The condemnation was clear. But the satire had already been toned down on orders from the publishing house, Yan said, and the fantasy setting was designed to round off the edges. "I didn't worry about it very much," he said. "It was not journalism, right? That's why I wrote it as fiction."
But party censors decided otherwise. They intervened with the publisher after about 100,000 books had been printed, 80,000 of which had been distributed to bookstores. Ren Chun, a spokeswoman for Shanghai Wenyi Publishing Co., wrote a letter to Chinese media that said, "We got orders from the upper level saying the book cannot be published, cannot be sold and cannot be advertised." In the same letter, she said newspapers should abstain from writing about the ban because AIDS is "a very sensitive topic" in China.
Yan said he was never contacted by the censors and has no idea where the ban originated or why. He learned about the censors' intervention only when payments stopped coming from the publishing house, he said. That is standard practice, he noted, because the censors' activities are themselves censored.
For a publisher that wants to stay in business, or an editor who wants to keep his job, this consideration is important. Jia Zongpei, chief editor of Shanghai Wenyi Publishing Co., hung up on a reporter asking what "upper level" told him to stop publishing the book. "I can't tell you anything about it," he said. "Please understand me."

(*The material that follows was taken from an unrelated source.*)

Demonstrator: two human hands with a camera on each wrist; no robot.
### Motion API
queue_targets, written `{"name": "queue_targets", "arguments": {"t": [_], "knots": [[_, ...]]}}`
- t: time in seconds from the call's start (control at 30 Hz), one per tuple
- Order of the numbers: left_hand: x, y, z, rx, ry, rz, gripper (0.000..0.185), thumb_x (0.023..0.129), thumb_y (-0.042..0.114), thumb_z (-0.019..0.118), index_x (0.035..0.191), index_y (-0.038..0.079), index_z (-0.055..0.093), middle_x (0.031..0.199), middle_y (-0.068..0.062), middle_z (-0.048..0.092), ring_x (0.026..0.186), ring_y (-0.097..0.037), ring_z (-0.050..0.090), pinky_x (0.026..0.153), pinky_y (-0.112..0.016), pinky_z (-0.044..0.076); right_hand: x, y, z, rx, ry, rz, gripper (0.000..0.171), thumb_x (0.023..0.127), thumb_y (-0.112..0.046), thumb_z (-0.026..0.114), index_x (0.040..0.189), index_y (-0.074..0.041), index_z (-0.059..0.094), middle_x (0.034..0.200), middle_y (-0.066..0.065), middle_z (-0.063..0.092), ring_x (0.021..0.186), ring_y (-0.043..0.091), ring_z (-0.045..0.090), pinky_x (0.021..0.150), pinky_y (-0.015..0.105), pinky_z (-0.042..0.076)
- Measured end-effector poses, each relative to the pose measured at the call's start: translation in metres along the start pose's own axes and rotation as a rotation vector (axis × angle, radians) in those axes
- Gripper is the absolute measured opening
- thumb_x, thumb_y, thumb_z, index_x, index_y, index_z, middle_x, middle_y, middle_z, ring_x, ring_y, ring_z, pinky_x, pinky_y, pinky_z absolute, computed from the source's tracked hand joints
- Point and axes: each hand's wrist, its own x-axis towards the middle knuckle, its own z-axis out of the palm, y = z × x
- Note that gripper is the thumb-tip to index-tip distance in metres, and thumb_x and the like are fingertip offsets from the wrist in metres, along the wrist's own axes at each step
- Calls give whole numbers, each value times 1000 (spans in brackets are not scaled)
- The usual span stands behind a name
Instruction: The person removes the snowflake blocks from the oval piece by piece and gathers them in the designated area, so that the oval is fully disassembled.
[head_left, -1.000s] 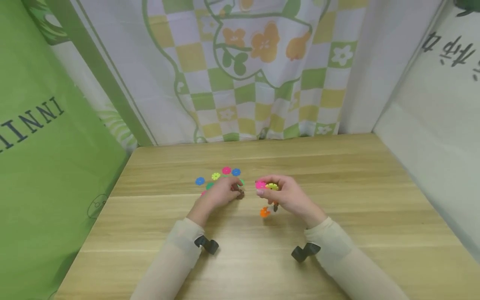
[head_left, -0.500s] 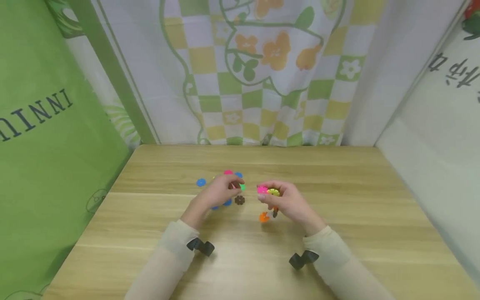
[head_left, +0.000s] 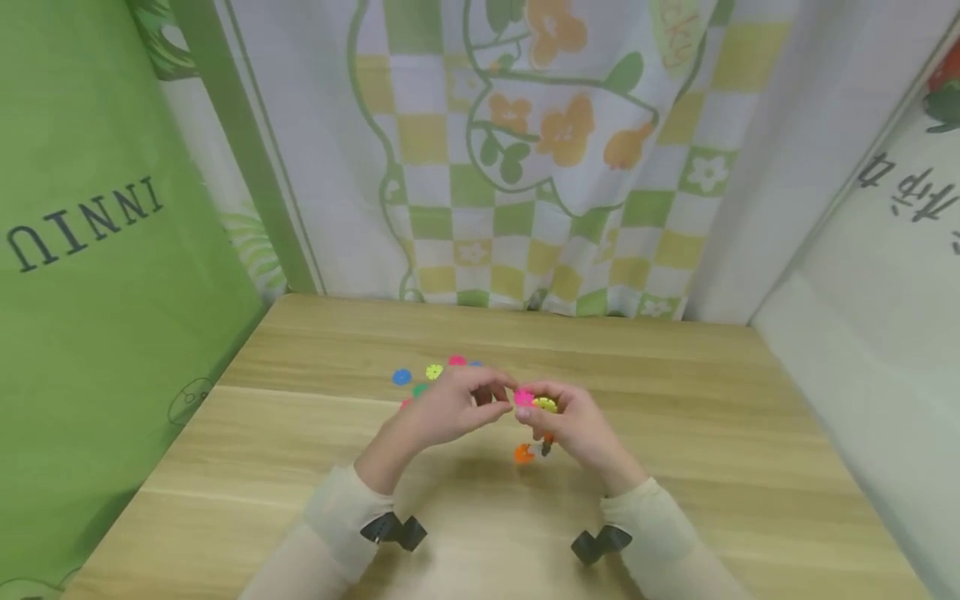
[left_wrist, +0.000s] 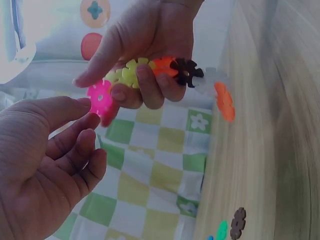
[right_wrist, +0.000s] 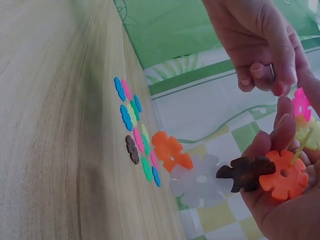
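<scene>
My right hand [head_left: 573,421] grips a chain of interlocking flower-shaped plastic discs. A pink disc [left_wrist: 101,98] shows at its upper end by the thumb, followed by yellow discs [left_wrist: 134,72], an orange disc [right_wrist: 283,175], a black disc [right_wrist: 245,174] and a translucent disc [right_wrist: 201,180]. Another orange disc [head_left: 524,453] hangs at the far end over the table. My left hand [head_left: 461,408] reaches up beside the pink disc, thumb and index tips spread right at its edge. No disc shows between the left fingers, which are loosely bent.
Several loose discs lie on the wooden table [head_left: 660,383] behind and under the left hand, among them a blue disc [head_left: 402,377], a yellow-green disc [head_left: 434,372] and a dark brown disc [right_wrist: 132,149]. A checkered curtain [head_left: 517,208] hangs behind the table.
My left hand has moved right, away from the loose discs, to the pink end of the chain. The right hand keeps hold of the chain. The head view has tilted slightly upward.
</scene>
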Motion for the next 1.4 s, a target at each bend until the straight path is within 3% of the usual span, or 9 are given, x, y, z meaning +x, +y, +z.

Xu Naiqing, director of book publication at the Shanghai Propaganda Department's press and publishing bureau, said his office did not impose the ban, even though the publishing firm is headquartered in Shanghai. Officials at the General Administration of Press and Publication, part of the party's Central Propaganda Department in Beijing, said they had no idea where the ban came from. They suggested faxing a question; one was faxed, but there was no response.

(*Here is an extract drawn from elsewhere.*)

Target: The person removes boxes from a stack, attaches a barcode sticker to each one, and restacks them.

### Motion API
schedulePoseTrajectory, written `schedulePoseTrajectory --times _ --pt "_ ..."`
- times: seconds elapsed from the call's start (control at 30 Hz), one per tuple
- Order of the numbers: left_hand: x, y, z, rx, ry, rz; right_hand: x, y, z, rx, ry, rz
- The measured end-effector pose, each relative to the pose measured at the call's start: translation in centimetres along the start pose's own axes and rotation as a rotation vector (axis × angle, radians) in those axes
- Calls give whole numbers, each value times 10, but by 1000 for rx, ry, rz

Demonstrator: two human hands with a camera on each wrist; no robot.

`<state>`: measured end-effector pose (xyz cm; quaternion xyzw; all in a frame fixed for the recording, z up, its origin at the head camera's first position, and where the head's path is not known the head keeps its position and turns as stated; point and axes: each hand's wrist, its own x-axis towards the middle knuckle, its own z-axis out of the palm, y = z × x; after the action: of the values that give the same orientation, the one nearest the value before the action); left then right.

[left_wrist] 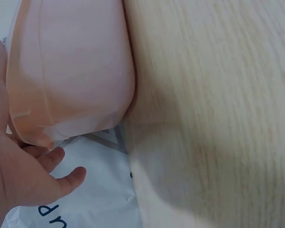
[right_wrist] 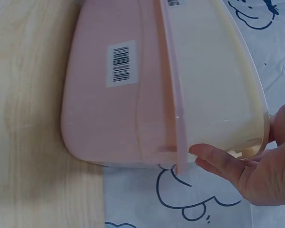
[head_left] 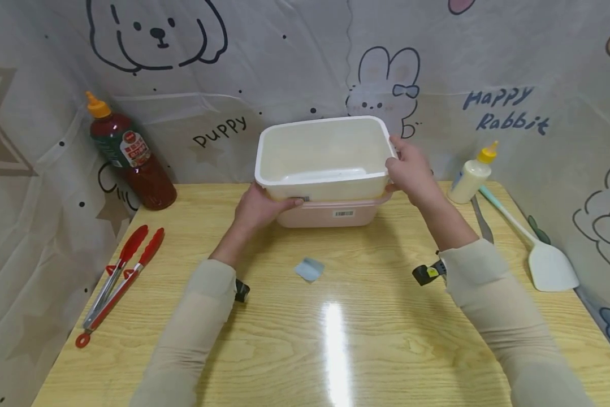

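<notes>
A cream plastic tub [head_left: 325,169] sits nested in a pink tub [head_left: 330,215] at the back middle of the wooden table [head_left: 335,339]. My left hand [head_left: 261,206] holds the stack at its lower left corner, thumb lying across the front where the two tubs meet. My right hand [head_left: 411,172] grips the cream tub's right rim. In the left wrist view the left hand [left_wrist: 23,180] lies against the pink tub [left_wrist: 71,71]. In the right wrist view the right hand's fingers [right_wrist: 218,159] curl under the cream tub [right_wrist: 209,80] beside the pink tub [right_wrist: 109,118], which bears a barcode label.
A dark sauce bottle [head_left: 129,155] stands back left, with red tongs [head_left: 119,277] near the left edge. A small blue-grey scrap [head_left: 309,269] lies mid-table. At the right are a white squeeze bottle [head_left: 471,175], a knife [head_left: 483,220] and a white spatula [head_left: 544,257]. Printed sheets wall the table.
</notes>
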<state>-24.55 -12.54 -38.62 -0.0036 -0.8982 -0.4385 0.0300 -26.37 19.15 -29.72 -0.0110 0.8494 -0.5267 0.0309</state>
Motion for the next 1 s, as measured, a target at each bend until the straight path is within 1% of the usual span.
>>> schedulePoseTrajectory --times 0.2,0.4,0.5,0.57,0.73,0.8,0.9,1.0 --pt "-1 -4 6 -66 32 -6 -2 9 2 -61 3 10" --pt "3 -8 14 -142 65 12 -6 12 1 -110 15 30" --pt "4 -11 19 -168 72 10 -7 16 0 -128 19 28" --pt "3 -17 23 -140 56 0 -7 19 -1 -140 18 20" --pt "-3 -40 30 -47 -3 -44 -6 27 0 -175 -11 5" --pt "-5 -44 28 -54 1 -40 -5 28 0 -190 -21 8" --pt "-7 -38 21 -69 24 6 -4 28 -1 -218 -25 17" --pt "-9 -30 16 -96 20 27 -4 26 -3 -260 -15 19"
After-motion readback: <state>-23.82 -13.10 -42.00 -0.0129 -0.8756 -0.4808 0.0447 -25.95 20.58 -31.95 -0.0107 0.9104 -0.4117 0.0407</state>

Yan, by then experienced in book bans, realized he would have to settle for whatever had been earned on copies sold before the ban. But for him, an important point was a contractual provision obliging his publishing firm to give the equivalent of $6,500 to the real-life village behind the story for treatment of its AIDS patients.
The company refused, arguing that it had suffered a large financial loss. Yan, who had pledged to donate an equal amount from his earnings, lodged several entreaties. When they were ignored, he said, he hired a lawyer and filed suit. At the end of a long arbitration, the suit was settled in April with payment of about $50,000 to Yan, based on copies sold before the censor stepped in, but no donation to the village.

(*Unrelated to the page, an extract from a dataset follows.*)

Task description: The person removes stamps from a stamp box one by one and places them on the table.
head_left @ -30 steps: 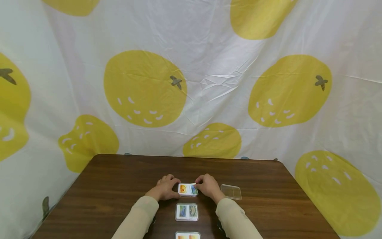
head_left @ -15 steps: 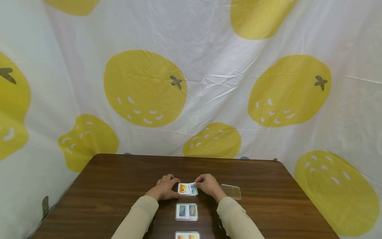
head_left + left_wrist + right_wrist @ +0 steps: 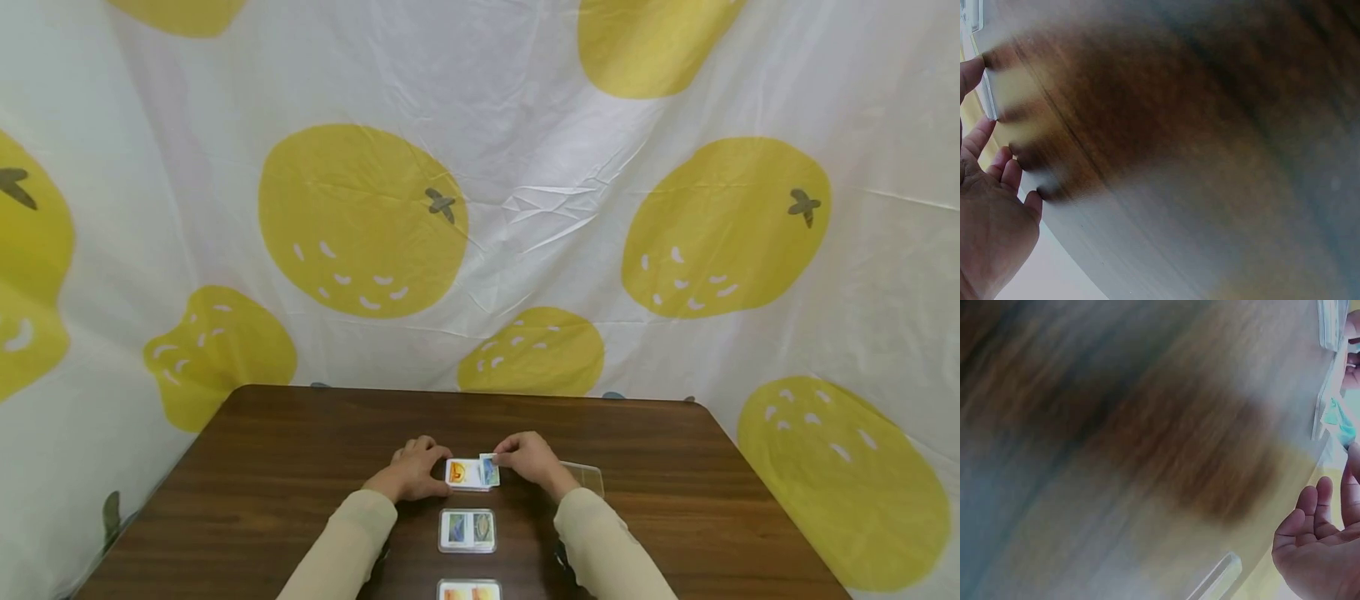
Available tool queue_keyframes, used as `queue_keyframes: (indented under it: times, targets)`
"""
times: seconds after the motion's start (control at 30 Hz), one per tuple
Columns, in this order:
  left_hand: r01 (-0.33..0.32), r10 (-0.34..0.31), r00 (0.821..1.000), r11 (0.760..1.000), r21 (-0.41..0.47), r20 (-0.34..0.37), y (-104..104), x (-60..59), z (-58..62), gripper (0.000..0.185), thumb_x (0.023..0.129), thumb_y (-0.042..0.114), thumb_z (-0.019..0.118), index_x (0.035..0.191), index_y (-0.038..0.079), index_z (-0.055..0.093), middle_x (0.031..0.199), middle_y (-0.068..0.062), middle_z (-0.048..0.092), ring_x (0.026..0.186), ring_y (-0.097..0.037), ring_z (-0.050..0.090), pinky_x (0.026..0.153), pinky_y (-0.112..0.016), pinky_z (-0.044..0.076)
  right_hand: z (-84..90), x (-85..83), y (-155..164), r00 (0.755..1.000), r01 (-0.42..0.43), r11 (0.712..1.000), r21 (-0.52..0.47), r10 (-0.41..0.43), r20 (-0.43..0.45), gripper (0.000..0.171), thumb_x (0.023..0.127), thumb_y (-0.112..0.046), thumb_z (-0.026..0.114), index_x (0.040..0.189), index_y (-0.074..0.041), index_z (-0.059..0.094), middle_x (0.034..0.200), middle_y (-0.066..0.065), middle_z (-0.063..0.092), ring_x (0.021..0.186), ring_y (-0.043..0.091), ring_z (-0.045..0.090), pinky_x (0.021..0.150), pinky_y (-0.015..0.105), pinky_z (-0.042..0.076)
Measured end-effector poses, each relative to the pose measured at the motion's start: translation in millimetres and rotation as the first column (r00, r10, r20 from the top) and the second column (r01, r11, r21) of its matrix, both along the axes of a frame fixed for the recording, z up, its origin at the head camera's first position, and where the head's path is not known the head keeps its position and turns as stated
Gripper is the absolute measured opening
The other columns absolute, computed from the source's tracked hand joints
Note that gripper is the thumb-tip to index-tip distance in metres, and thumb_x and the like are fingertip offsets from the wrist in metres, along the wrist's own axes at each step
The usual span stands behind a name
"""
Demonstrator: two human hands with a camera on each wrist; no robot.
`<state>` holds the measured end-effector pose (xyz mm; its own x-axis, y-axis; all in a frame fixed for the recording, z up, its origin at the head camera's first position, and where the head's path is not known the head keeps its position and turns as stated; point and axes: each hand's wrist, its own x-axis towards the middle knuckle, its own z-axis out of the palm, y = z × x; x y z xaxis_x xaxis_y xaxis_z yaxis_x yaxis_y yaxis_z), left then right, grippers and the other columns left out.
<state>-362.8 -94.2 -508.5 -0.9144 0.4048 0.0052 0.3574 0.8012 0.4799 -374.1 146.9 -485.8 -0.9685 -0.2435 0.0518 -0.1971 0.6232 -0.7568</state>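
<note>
Clock centred on the far case (image 3: 468, 489), 12 pointing away from the person, head view. We have it flat on the table (image 3: 645, 442), mid-width, just ahead of both hands.

Left hand (image 3: 411, 472) at 9: thumb on the near-left corner, forefinger on the far-left corner, holding the case between them with a wide gap. We see the other fingers bent toward the tabletop beside it, confirmed in the left wrist view.

Right hand (image 3: 531, 458) at 2: thumb and forefinger pinching the blue-green card (image 3: 490, 473) by its upper right part; we see the other three fingers clear of it in the right wrist view. The card sits at the case's 3 side, far end poking past the far edge. We can't tell how much of it is lifted.

Orange card (image 3: 457, 472) lies in the case's 9 half, white strip between it and the pinched card.

Straight down at 6: middle case (image 3: 468, 549), well apart from the far one, two pictures side by side, blue-green left, paler oval right. Further along 6: near case (image 3: 469, 582), cut by the frame, two orange-yellow pictures.

At 3: clear plastic piece (image 3: 591, 477) on the wood, partly behind the right wrist. Backdrop at 12: white cloth (image 3: 517, 250) with big yellow fruit prints. We note cream sleeves (image 3: 611, 546) on both arms.
</note>
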Motion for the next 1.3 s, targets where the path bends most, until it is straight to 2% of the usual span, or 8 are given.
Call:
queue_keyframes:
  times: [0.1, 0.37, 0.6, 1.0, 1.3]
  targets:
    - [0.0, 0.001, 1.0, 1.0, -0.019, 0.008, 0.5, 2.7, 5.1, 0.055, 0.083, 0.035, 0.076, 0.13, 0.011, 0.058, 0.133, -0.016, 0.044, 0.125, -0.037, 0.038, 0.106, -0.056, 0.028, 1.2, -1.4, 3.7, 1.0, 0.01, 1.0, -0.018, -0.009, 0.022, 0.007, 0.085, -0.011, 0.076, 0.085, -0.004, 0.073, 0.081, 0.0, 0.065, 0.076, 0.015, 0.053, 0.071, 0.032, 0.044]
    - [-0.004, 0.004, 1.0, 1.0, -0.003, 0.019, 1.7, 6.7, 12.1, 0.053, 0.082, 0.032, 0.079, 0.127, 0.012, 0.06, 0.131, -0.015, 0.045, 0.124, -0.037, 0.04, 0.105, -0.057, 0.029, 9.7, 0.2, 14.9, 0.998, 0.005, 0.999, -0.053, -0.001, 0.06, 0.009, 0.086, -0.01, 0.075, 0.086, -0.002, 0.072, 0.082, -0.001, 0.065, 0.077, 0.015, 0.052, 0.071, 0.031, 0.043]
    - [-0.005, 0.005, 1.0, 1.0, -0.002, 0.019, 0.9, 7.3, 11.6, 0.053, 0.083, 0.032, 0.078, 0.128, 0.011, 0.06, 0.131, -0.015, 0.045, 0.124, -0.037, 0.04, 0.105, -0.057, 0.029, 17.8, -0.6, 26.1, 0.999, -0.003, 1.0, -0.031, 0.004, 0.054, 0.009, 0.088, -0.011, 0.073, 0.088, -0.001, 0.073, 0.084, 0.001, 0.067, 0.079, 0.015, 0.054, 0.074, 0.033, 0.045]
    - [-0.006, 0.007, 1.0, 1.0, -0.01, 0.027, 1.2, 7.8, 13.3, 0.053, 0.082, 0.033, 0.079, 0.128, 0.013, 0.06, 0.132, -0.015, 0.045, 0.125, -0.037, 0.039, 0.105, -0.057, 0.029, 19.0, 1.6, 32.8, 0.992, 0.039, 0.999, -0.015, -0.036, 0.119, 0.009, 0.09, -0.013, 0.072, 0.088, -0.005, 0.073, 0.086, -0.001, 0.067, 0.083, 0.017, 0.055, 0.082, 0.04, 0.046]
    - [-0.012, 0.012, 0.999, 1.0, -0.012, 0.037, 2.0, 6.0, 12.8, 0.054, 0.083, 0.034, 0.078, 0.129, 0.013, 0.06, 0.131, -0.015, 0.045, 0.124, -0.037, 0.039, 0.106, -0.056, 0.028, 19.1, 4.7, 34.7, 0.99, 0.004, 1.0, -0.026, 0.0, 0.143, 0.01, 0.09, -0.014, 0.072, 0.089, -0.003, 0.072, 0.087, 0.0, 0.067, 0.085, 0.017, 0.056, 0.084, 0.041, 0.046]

Yan himself had assumed that responsibility even before the settlement. He turned over the equivalent of $13,000 to the village in January, just before Chinese New Year, he said, so people there would have enough money for a meal of dumplings, as demanded by tradition.
Despite his experience, Yan said, he thinks the writer's life is improving in China and he has no intention of emigrating. When he got into trouble for his first novel 13 years ago, he recalled, propaganda officials forced him to write self-criticisms for six months.
"But I didn't have to write any for 'The Dream of Ding Village,' and this is progress," he said with a half-smile that betrayed his appreciation of the irony. "I believe that one day in the future, writers will be able to publish anything they write about China."